◆ EXERCISE
Look through the material below and count the lines that hold "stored". Give that number by itself.

○ ○ ○

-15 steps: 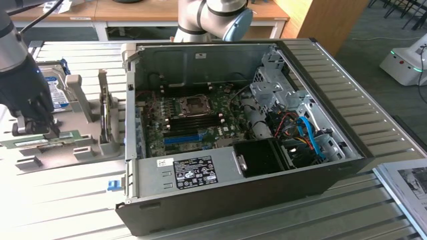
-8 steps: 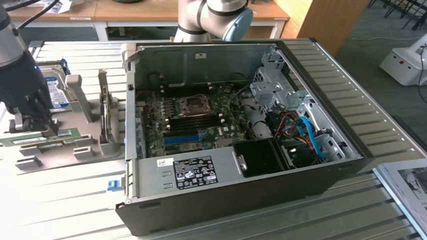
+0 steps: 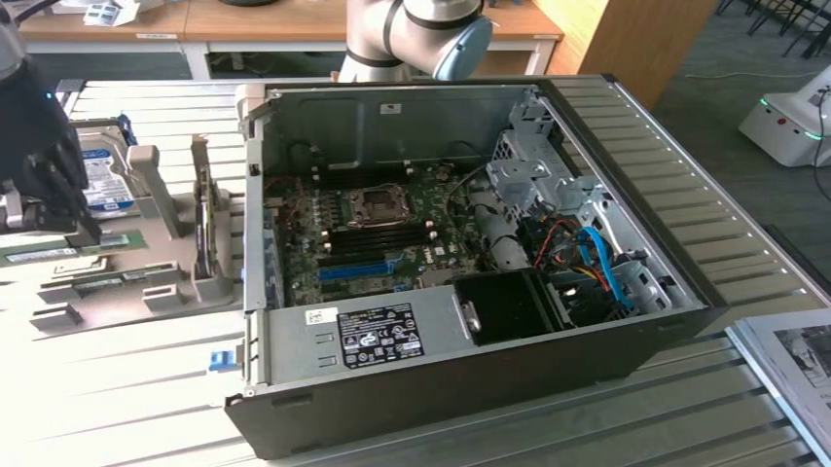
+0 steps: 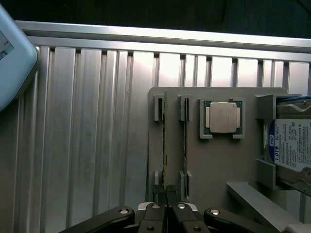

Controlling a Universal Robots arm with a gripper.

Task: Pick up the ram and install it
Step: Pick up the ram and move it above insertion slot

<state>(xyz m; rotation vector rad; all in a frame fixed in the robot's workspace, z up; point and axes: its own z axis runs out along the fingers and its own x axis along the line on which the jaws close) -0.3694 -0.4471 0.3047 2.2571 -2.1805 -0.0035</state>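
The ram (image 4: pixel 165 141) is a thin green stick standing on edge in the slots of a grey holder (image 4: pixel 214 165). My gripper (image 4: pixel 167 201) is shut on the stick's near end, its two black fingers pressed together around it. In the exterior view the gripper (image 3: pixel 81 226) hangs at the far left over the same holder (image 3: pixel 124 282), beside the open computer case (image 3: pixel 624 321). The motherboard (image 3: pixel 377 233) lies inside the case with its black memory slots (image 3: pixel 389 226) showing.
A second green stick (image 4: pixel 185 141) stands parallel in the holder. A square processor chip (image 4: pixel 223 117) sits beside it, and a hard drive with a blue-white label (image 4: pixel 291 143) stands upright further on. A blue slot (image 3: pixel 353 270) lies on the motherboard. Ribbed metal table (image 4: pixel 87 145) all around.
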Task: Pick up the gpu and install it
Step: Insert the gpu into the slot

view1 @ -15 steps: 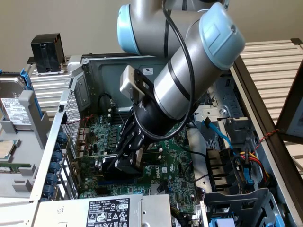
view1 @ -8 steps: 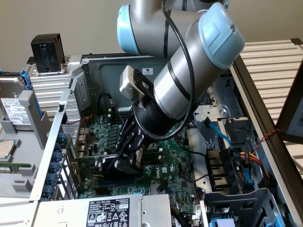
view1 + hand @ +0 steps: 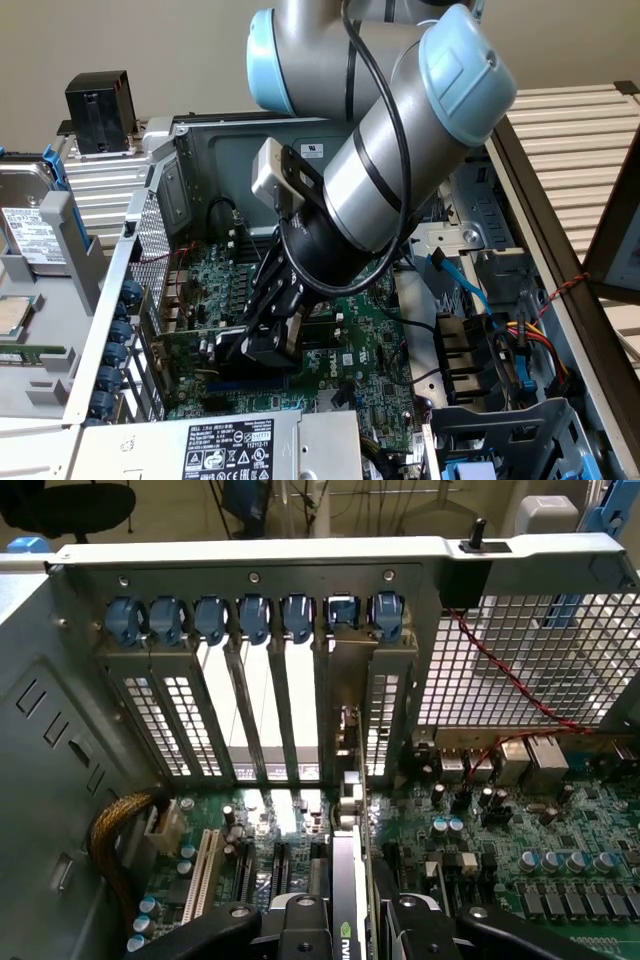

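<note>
While the end effector (image 3: pixel 264 340) is clenching the gpu (image 3: pixel 228 348) by its black shroud inside the open computer case (image 3: pixel 200 140), the card is standing on edge low over the motherboard (image 3: pixel 360 330), with its bracket end pointing toward the exterior view's left. Likely hazards: if the card is descending tilted or off the line of its slot, its edge connector may be jamming against the slot wall or scraping neighbouring components. The metal bracket may be catching on a divider instead of sliding into its bay, and smooth plastic may be twisting in the grip under pressing force. The wrist view is looking along the card's top edge between the fingers (image 3: pixel 300 932). It is showing the alignment that the arm is hiding in the exterior view, with the card heading for a gap in the rear slot panel (image 3: pixel 180 720) beneath the blue latches (image 3: pixel 255 615), and a red wire (image 3: pixel 510 675) crossing the grille (image 3: pixel 560 630) beside it. The exterior view is instead showing the card's height above the board and the power supply (image 3: pixel 230 450) nearby. Whether the connector is seated cannot be told.
</note>
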Motion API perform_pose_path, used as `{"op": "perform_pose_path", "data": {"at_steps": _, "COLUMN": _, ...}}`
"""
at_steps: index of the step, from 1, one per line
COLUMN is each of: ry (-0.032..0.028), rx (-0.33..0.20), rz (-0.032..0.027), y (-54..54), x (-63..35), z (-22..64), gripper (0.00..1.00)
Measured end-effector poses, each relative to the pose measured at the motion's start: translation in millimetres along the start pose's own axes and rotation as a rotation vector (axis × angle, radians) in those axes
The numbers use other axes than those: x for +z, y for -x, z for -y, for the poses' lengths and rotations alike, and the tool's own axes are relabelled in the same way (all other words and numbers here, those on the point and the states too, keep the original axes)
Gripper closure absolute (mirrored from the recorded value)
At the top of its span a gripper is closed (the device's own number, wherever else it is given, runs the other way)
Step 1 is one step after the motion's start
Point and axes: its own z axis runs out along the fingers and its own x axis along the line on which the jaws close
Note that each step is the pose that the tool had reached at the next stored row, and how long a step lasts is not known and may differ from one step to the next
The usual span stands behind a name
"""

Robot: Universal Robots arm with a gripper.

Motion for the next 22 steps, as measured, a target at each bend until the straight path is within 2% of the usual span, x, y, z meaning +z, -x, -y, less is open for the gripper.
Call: {"op": "perform_pose_path", "data": {"at_steps": 22, "ry": 0.0002, "rx": 0.000, "rz": -0.0013, "y": -0.1, "x": -0.3, "z": -0.4, "gripper": 0.73}}
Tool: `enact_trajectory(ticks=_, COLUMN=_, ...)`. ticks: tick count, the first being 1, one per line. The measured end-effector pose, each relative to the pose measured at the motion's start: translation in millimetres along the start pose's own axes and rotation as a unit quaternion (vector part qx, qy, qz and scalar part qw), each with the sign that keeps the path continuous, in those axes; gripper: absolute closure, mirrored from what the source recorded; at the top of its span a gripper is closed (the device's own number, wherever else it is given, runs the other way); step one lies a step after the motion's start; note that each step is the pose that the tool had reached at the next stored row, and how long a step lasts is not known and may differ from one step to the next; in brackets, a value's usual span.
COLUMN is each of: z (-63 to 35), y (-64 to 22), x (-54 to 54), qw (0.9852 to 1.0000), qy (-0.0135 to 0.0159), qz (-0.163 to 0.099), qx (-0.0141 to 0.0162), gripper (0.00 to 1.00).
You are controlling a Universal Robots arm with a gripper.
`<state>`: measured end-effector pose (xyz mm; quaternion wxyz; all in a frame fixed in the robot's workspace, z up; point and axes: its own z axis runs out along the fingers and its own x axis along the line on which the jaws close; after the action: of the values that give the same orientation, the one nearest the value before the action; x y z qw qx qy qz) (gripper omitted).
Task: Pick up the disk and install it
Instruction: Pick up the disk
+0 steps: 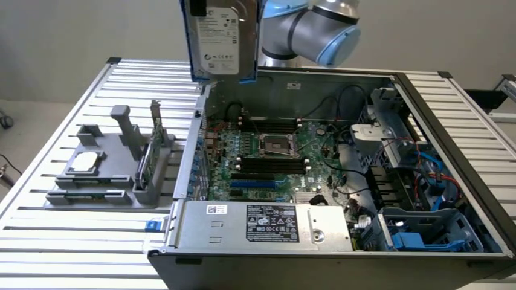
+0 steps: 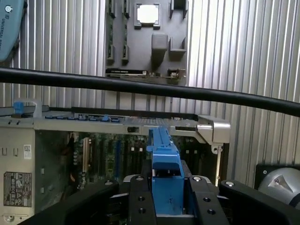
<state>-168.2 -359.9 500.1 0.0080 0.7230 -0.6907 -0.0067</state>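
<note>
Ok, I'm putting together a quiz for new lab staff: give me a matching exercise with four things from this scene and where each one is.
Things:
1. the disk
2. processor chip
3. green circuit card
4. power supply

Places:
A. lying flat on the grey holder
B. held upright in the pincer, above the case's edge
C. inside the open computer case
D. standing upright in the grey holder

Pairs: 1-B, 2-A, 3-D, 4-C

1. Blue arm cover (image 2: 7, 28): you can read "UNIVERSAL"; the letters after it are cut off.
2. White label on the disk (image 1: 219, 36): print too small for you to read.
3. Label on the power-supply box (image 1: 270, 223): likewise illegible.
</note>
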Motion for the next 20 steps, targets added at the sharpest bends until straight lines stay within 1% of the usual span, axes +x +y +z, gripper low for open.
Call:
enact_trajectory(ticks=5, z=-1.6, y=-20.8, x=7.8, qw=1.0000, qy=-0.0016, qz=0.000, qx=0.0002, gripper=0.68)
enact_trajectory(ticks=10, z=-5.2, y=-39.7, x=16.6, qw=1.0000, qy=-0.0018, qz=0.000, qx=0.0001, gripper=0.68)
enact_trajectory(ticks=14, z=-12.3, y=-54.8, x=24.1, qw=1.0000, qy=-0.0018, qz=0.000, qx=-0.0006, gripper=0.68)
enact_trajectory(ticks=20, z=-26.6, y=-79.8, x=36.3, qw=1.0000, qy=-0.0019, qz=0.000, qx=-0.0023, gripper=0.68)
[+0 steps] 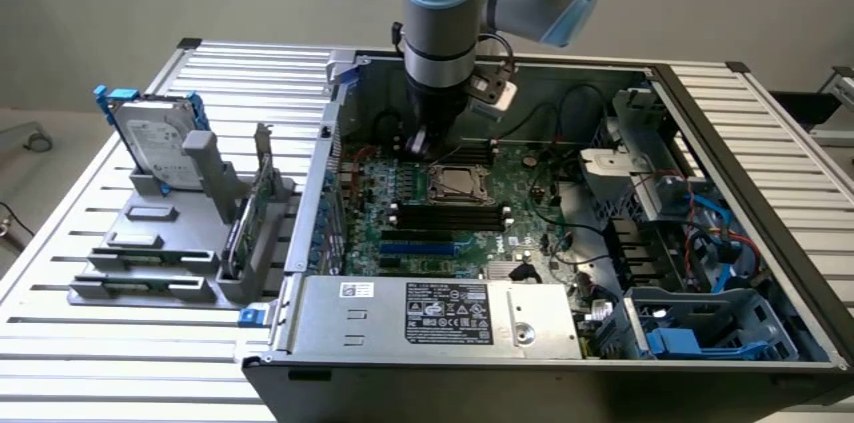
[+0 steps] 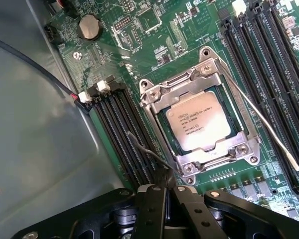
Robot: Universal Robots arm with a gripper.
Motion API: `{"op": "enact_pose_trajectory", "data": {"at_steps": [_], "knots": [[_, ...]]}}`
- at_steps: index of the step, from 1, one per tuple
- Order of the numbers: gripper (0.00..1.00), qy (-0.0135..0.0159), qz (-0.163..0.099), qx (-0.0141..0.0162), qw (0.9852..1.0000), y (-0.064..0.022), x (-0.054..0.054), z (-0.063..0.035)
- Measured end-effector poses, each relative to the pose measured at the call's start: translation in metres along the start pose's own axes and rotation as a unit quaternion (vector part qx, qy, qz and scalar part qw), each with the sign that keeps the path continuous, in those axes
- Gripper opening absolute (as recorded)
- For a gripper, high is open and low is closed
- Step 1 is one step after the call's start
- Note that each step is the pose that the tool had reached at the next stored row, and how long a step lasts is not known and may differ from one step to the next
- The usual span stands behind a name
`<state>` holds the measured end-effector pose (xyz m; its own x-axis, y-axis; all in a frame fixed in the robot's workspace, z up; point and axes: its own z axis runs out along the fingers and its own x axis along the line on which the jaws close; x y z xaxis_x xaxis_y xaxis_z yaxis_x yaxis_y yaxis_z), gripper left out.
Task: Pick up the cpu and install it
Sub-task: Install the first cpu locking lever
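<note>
- cpu is seen lying flat inside the metal socket frame on the green motherboard, with its silver-grey printed top facing up.
- In the exterior view the cpu is found near the middle of the board, within the open computer case.
- The gripper is held low, just beside the socket, and its black fingers are pressed together.
- The fingertips are placed at the end of a thin wire lever that runs beside the black memory slots; whether the wire is pinched cannot be told.
- A second wire lever is seen along the socket's opposite side.
- A hard drive is stood upright in a grey rack on the tabletop, to the exterior view's left of the case.
</note>
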<state>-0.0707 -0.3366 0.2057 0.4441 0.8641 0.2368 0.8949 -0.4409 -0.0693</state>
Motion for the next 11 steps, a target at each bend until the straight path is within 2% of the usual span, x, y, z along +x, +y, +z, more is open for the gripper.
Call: {"op": "enact_pose_trajectory", "data": {"at_steps": [11], "knots": [[0.11,-0.0016,0.003,-0.0018,1.0,0.0001,0.0003,0.0046]]}}
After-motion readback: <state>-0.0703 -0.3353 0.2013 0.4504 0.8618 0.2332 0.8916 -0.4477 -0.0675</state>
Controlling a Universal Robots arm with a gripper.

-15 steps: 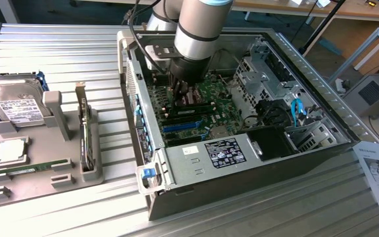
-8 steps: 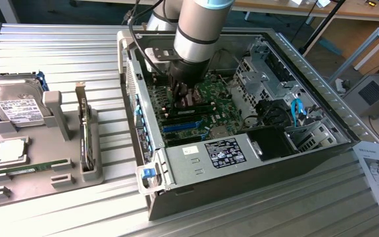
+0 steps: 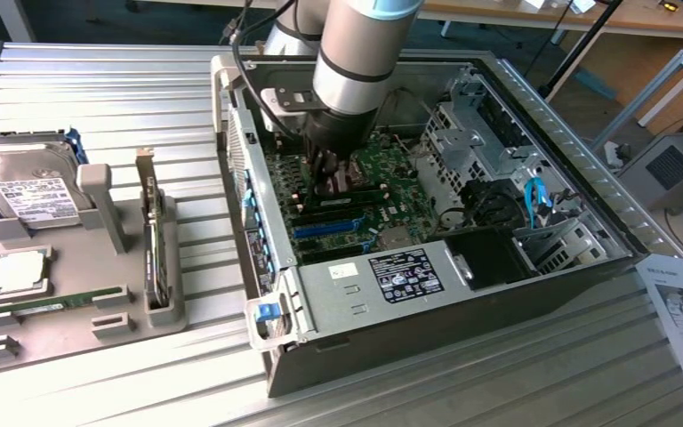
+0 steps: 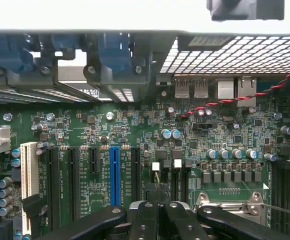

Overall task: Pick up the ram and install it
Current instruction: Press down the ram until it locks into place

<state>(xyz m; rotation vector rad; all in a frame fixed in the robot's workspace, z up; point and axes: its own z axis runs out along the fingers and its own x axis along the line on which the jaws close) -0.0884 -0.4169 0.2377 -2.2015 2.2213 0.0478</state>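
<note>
Ribbed metal tabletop carries an open computer case and a grey parts tray. One ram stick lies flat in that tray, well apart from the gripper, whose jaws are closed inside the case above the motherboard. Wrist view shows a blue slot and a twisted red-black wire. Labels are unreadable.

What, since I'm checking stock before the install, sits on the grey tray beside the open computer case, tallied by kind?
hard drive: 1
processor chip: 1
ram: 1
upright card with metal bracket: 1
Total: 4
</note>
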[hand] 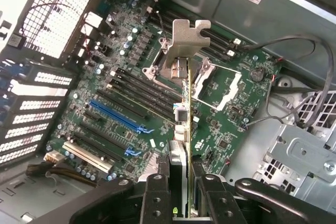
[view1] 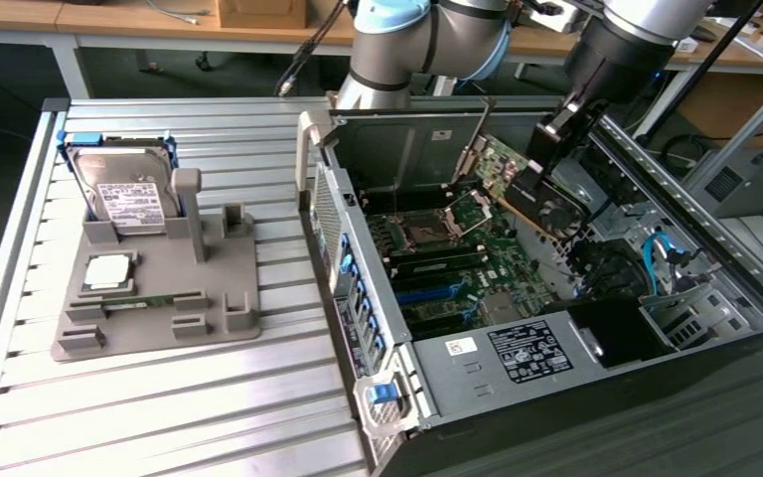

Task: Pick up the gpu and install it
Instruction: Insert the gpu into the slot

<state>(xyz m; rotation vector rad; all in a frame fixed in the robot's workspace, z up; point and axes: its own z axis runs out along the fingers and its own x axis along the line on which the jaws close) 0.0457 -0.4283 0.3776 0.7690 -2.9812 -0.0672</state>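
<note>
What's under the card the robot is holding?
The green motherboard, with a blue slot and a processor socket. The gpu, held edge-on by the gripper, covers a strip of board.

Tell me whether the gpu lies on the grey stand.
No: the gripper holds the gpu edge-on inside the case, above the motherboard.
</note>
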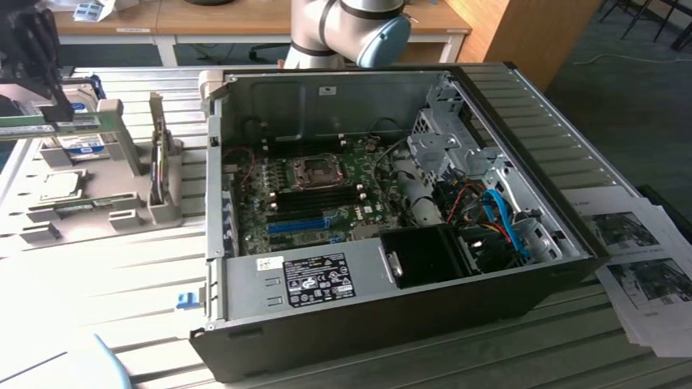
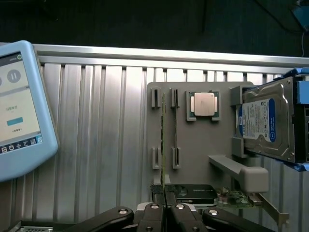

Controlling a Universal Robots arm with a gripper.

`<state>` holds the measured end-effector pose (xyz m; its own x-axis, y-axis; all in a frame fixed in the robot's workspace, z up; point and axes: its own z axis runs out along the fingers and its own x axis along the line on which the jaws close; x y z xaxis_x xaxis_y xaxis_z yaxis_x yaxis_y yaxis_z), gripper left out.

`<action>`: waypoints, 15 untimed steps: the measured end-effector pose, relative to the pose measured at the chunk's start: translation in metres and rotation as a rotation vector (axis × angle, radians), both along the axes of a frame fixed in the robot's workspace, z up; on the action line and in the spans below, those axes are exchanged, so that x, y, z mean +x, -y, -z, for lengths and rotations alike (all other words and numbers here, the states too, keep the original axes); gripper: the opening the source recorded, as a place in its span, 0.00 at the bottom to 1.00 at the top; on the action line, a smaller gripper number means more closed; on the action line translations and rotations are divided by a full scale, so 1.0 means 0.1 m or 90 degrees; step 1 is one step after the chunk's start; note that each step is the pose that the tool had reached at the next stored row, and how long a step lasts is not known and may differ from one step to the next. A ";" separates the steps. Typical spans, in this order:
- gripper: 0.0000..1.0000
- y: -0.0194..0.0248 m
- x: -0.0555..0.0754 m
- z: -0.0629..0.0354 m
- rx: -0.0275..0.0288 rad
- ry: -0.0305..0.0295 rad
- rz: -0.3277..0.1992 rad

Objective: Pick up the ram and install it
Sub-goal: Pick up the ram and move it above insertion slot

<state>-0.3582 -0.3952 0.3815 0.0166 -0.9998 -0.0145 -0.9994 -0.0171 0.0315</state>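
Note:
The ram (image 2: 163, 140) is a thin green stick seen edge-on, rising from between my fingertips. My gripper (image 2: 165, 194) is shut on its lower end and holds it above the grey parts holder (image 2: 193, 145). In the exterior view the gripper (image 1: 36, 105) hangs at the far left over the holder (image 1: 92, 203), with the green ram (image 1: 44, 128) level beneath it. The open computer case (image 1: 378, 219) lies to the exterior view's right of the holder. Its motherboard (image 1: 313, 194) faces up, with dark slots near the processor socket (image 1: 316, 170).
On the holder are a processor chip (image 2: 203, 105), a silver hard drive (image 2: 265, 121) on edge, and a second thin stick (image 2: 175, 126) between clips. A light-blue tablet (image 2: 19, 111) lies beside it. Printed sheets (image 1: 643, 267) lie at the exterior view's right. The arm's base (image 1: 346, 32) stands behind the case.

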 end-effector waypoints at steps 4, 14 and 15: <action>0.11 0.000 0.08 0.000 0.0000 0.0000 0.000; 0.11 0.000 0.30 0.000 0.0000 0.0000 0.000; 0.11 0.000 0.32 0.000 0.0000 0.0000 0.000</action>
<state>-0.3265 -0.3952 0.3815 0.0166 -0.9998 -0.0145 -0.9994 -0.0171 0.0316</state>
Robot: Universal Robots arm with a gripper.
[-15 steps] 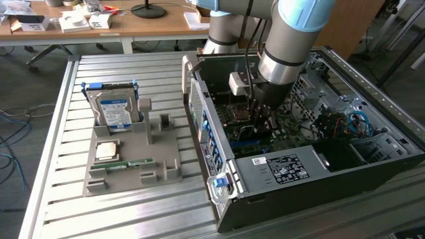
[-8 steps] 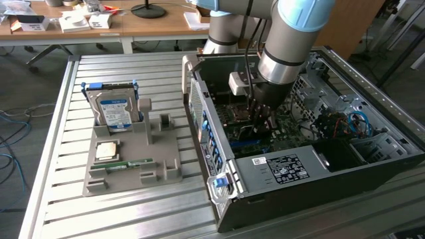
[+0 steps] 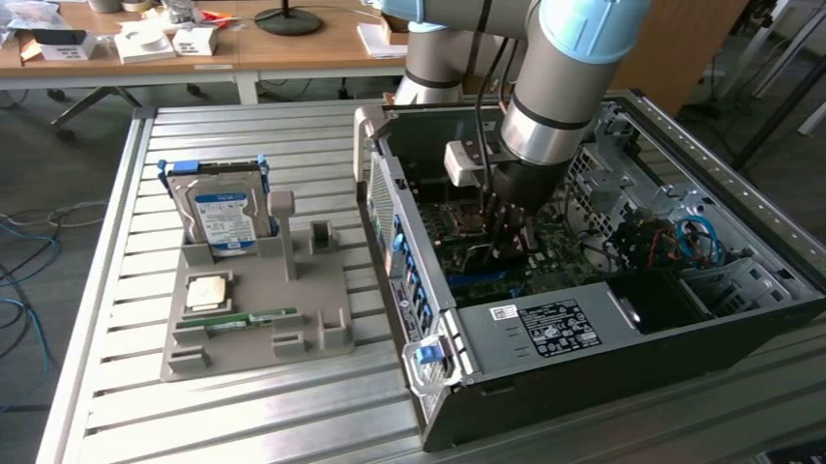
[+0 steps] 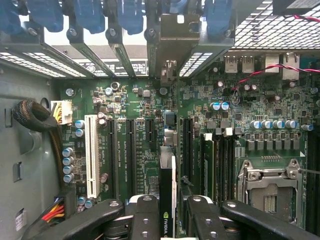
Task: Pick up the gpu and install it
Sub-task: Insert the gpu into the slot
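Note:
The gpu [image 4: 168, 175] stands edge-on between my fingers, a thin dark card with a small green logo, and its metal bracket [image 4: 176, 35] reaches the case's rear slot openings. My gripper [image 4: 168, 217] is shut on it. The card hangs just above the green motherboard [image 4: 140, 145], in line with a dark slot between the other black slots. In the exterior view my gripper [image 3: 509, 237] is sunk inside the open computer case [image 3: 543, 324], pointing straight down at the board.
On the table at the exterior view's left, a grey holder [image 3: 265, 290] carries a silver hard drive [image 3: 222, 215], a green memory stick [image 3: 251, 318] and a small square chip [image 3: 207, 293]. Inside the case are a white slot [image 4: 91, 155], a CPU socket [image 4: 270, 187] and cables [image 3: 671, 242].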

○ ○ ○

◆ SOLUTION FOR THIS PROBLEM
4